College and University

A Life: Fred Kelley, 1936-2017; ‘His Real Strength, Though, Was That He’d Help Anyone’


Article reposted from Valley News
Author: Tris Wykes

Fred Kelley’s smile was dazzling, and he flashed it often.

Dartmouth College’s head athletic trainer was in the serious business of preventing and treating injuries, but he knew that laughter, a grin, and a funny anecdote could go a long way in his line of work.

Kelley, who served Dartmouth in that role from 1967 to 1994 and doubled as a Big Green baseball coach during the 1970s, died May 11, 2017, in Kissimmee, Fla., of congestive heart failure and after battling kidney cancer. To the end, however, he believed he would pull through, his optimistic attitude a reason why he reached an eighth decade, his two children said.

“He was bedridden but convinced he was going to make it to the next doctor’s appointment,” said his daughter, Kristen Kelley, a Hanover High and Dartmouth graduate who often had to collude with her father’s friends to discover his true condition. “He was a former Marine and tough as nails and he didn’t want to put anybody out.”

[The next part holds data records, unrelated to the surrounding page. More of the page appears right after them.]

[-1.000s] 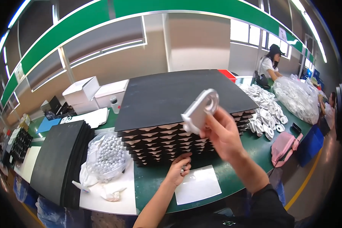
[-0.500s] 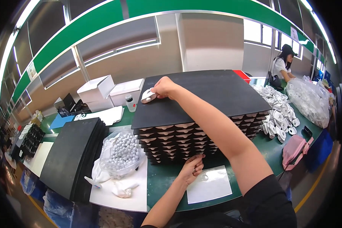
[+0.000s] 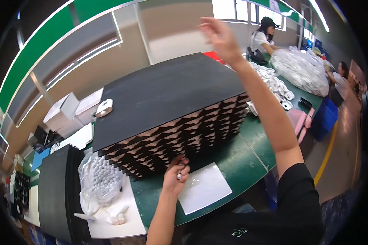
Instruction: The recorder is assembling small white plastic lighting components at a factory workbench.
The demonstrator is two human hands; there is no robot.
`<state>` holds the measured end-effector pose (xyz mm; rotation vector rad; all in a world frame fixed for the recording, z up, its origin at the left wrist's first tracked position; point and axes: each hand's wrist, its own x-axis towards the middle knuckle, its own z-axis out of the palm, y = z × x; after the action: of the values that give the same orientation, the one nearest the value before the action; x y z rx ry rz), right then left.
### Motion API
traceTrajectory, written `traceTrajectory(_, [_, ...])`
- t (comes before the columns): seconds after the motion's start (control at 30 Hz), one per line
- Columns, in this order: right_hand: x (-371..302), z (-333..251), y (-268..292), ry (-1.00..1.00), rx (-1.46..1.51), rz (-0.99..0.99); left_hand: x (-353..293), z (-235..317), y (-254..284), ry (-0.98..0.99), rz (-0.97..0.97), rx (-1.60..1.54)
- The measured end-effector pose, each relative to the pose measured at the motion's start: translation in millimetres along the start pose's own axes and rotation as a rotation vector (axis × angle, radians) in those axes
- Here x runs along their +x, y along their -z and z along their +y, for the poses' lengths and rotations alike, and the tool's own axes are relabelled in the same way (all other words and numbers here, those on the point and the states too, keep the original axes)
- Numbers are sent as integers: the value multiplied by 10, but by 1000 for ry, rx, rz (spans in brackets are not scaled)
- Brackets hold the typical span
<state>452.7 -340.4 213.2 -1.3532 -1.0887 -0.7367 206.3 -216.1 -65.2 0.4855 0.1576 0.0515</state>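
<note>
- My left hand (image 3: 176, 176): fingers curled together round 1 small silver-tipped piece (image 3: 178, 176), pinched at the fingertips, held against the near face of the stack of black trays (image 3: 167, 106), just above the green table (image 3: 249, 151).
- That small piece reads as light, hard, probably slippery metal; I'd take it between thumb and 2 fingertips, as now. Too small to tell more.
- My right hand (image 3: 218, 34): fingers spread apart, palm open, holding nothing, raised high above the far right corner of the stack, blurred.
- White ring-shaped part (image 3: 104, 108) lies alone on the top tray, near its far left corner, well apart from both hands.
- I judge the part light, rigid plastic, smooth; best taken by its rim or through the opening.
- Left forearm comes up from the lower edge, wrist bent toward the stack. Right arm stretched up and forward, elbow nearly straight, black sleeve at the shoulder.
- White paper sheet (image 3: 204, 188) lies flat on the table just right of my left hand.
- Clear bag of small white balls (image 3: 100, 179) sits at the stack's near left corner, on a white sheet.
- Heap of white parts (image 3: 274, 83) along the table's right side; 2 other people at the far end.
</note>
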Motion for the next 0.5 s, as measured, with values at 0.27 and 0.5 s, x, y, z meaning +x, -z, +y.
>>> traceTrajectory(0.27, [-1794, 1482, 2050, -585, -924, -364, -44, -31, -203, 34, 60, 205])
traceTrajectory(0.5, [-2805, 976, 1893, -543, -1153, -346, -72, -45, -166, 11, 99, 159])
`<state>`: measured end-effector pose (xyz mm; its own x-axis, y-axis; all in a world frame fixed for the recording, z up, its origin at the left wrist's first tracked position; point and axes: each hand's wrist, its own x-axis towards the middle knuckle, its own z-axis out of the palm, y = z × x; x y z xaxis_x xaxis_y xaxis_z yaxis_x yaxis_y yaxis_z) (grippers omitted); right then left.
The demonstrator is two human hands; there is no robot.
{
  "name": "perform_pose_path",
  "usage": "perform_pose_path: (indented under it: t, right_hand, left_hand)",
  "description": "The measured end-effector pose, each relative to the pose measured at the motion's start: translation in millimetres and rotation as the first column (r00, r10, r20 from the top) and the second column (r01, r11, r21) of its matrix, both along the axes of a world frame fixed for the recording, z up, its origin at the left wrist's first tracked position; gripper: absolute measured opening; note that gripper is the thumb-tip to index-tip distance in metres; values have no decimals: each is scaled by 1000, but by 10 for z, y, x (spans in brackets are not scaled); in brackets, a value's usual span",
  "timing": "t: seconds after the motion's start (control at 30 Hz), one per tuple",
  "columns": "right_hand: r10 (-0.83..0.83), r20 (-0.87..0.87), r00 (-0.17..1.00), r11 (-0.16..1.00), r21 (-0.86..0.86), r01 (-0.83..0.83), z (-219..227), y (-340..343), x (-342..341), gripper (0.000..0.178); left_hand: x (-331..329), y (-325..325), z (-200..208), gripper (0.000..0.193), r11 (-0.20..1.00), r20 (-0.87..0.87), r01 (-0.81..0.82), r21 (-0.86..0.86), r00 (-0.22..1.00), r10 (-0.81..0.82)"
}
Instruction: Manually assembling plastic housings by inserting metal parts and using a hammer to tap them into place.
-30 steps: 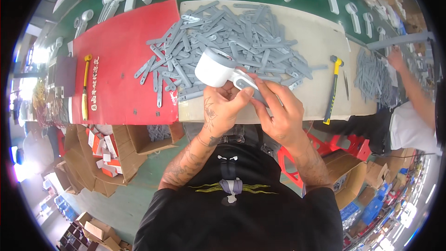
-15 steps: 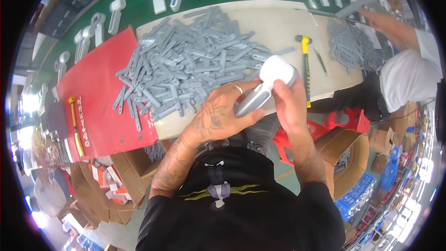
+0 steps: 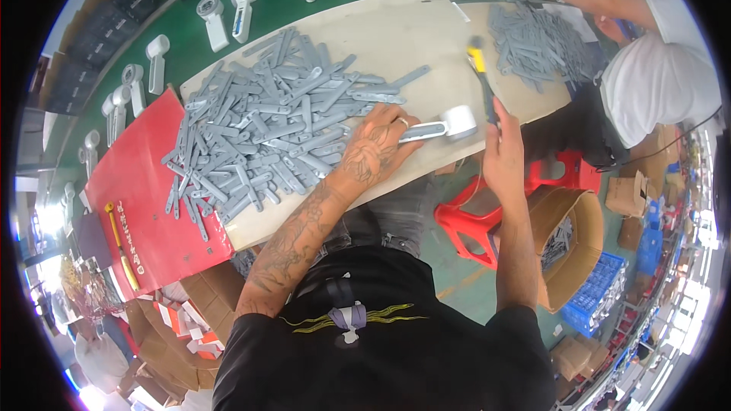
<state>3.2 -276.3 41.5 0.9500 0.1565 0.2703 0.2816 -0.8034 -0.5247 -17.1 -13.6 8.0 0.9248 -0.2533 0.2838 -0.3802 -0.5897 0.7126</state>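
Out over the front part of the cream board [image 3: 411, 30], the white-and-grey device [image 3: 438, 129] was held, just right of the pile of grey strips [image 3: 259, 114]. Its round white head was pointed to the right, its long axis set nearly crosswise and tipped slightly away from the body; whether it was rested on the board could not be told. By the left hand [image 3: 378, 144] — knuckles up, forearm slanted in from the lower left — the handle's near end was pinched, fingers and thumb clamped on it. On the other side, the hammer [image 3: 478, 61] was gripped low by the right hand [image 3: 504, 152], fingers closed around its handle — forearm brought almost straight up, hammer head pointed away from the body.
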Motion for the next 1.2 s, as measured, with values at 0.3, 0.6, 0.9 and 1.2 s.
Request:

Kelley faced a staggering number of challenges and virtually all of them with good cheer. A native of Gloversville, N.Y., an hour’s drive northwest of Albany, he endured a childhood laden with poverty and abuse, as well as the death of his first wife. He suffered three heart attacks, two forms of cancer, a pair of back operations, hand surgery and overcame alcoholism.

“I will never forget the long nights in the intensive care unit when it seemed the morning would never come,” Kelley wrote in a family history he compiled for his grandson, 2017 Sharon Academy graduate and current Emerson College freshman Harvey Kelley.

Said Kristen Kelley: “A lot of people in his situation would wind up being introverts or bitter, but he had a zest for life.”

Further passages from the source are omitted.